Some will recall the puerile film Contact, where hidden within the extraterrestrial radio transmission there is a secret code filled with thousands of pages of blueprints for the design of some device. The question is that of how a difference is made. Or rather, it is a question of how something ceases to be noise, chaos, and suddenly becomes salient. For those who remember the film, Contact is particularly nice in this regard; for when the sound signatures are projected onto a visual space, we get a multi-dimension picture where certain differences rise forth from the ground as distinct.

In many respects, this is the core of education. Andrew Cutrofello expresses this point nicely when speaking of Bachelard’s theory of science in Continental Philosophy: A Contemporary Introduction:

Just as Bachelard is more amenable than Heidegger to the reconcilability of the claims of science and poetry, so he denies that there is as great a gap between intuition and intellect as Bergson supposed there to be. Intuitions have to be educated by the intellect, that is, by the very specific accomplicments whose philosophical significance Bergson thought had to be assessed from the perspective of a naive or ‘pure’ intuition. For Bachelard, the very capacity to inuit has a history, one that is dialectically informed by developments in science… (58)


Perception is not simply a given or a gestalt, but something that must be developed and cultivated. My friend Carl tells me of his visit to Egypt, and how people drive and walk in the city of Cairo. For him there seems to be no order. Cars zoom about willy-nilly. People walk into oncoming traffic. Yet strangely it all seems to work out well. There is an order amidst this noise of which he is unaware. I have had a similar experience in the Indian-Pakistani part of Chicago, on Devon Avenue. Everything there presents itself as a buzzing confusion for the agent that does not have a “know-how” of this place. In developing a knowledge of psychoanalysis, we do not simply gain new facts, but we cultivate perceptions. Certain items in a person’s speech become salient where before they were merely noise that we filtered out. So too in the case of the physicist, the chemist, the engineer. There is a process of phenomenalization, a breaching of a realm of being, where before there was only noise.

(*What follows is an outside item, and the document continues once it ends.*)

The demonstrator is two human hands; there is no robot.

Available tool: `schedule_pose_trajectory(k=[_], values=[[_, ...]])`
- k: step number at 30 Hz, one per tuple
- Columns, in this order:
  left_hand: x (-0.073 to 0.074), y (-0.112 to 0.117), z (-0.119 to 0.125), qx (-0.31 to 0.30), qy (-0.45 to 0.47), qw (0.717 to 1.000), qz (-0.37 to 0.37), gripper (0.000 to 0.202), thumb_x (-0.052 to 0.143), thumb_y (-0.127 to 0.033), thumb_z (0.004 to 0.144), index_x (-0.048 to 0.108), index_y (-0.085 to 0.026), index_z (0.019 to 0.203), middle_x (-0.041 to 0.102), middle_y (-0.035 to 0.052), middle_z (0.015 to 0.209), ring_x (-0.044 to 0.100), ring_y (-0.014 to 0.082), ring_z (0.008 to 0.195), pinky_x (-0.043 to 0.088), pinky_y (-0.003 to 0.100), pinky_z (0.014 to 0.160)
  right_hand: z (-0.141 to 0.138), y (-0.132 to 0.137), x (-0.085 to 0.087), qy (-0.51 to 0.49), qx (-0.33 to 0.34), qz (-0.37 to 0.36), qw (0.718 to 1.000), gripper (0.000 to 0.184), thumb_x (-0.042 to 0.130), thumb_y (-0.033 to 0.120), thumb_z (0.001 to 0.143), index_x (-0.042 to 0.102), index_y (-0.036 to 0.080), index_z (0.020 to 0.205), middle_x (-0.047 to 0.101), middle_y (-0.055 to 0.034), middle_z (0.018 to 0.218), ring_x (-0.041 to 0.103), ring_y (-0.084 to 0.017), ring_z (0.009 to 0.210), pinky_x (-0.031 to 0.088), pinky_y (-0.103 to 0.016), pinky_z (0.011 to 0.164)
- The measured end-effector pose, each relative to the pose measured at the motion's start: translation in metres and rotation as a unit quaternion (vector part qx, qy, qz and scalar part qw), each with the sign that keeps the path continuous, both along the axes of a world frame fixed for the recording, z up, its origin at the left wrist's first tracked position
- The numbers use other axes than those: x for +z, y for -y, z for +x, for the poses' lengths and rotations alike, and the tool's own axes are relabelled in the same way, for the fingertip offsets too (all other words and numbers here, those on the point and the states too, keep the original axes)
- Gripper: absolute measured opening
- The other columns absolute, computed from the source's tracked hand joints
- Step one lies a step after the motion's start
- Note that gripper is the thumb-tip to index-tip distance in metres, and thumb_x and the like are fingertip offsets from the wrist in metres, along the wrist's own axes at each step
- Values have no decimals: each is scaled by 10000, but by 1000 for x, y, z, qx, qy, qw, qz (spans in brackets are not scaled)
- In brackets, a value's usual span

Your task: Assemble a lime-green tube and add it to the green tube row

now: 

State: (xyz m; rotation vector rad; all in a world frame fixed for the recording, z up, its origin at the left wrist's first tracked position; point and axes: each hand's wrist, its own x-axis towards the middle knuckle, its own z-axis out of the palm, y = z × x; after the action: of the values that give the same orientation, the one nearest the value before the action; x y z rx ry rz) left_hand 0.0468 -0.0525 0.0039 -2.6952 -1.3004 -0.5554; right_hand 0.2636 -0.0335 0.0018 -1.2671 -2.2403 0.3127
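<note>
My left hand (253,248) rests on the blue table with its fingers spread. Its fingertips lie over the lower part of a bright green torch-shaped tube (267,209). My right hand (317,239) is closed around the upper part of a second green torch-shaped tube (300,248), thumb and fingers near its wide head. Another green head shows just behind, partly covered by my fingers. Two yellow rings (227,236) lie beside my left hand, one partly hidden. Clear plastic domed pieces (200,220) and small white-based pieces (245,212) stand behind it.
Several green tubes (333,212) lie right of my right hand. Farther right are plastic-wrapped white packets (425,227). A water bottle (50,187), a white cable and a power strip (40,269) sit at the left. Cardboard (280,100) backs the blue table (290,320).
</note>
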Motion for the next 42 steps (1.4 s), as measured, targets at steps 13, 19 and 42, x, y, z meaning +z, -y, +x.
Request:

There is thus an anxiety that accompanies all education. In learning– rather than knowing –one confronts the undifferentiated void, where saliencies do not reside. In teaching we bring our students before this noise, confronting them with a field of phenomenality where, as of yet, there are no phenomena for them. Some of us recoil from the passions this anxiety releases, celebrating rote memorization as a way of relieving the anxiety. Here no new field of phenomenality appears. Everything remains at the level of the familiar, doxa. All of us, regardless, must handle this anxiety, administering it in doses, guiding our students through the indeterminate so that the phenomenon might appear, by grace, on the other side. It is a dance that can easily go astray, leading the student to recoil in horror in much the same way that Plato describes in the allegory of the cave, where the escaped prisoner is painfully blinded with each subsequent step he takes. Somehow it is necessary to manage that blinding so that it doesn’t lead to flight. Yet holographically, a phenomenon gradually comes to stand forth from this buzzing confusion… Something becomes distinct and a grammar begins to appear. It might be a grammar of wood (in carving), of sound (in music), of the unconscious, of chemical relations. Where before there was indifference, now there is difference. Yet how is it that something begins to stand out from the white noise on the television screen? Where does the difference that makes a difference come from? Is it possible to think that which precedes the given, that gives the given, and that is anterior to phenomenality? Or must that which is anterior to the phenomenality of the phenomenon– the es gibt –be doomed to be an unthinkable abyss? More to the point, what would a pedagogy that takes this abyss into account and which guides the student to the discovery of singularities within the undifferentiated look like?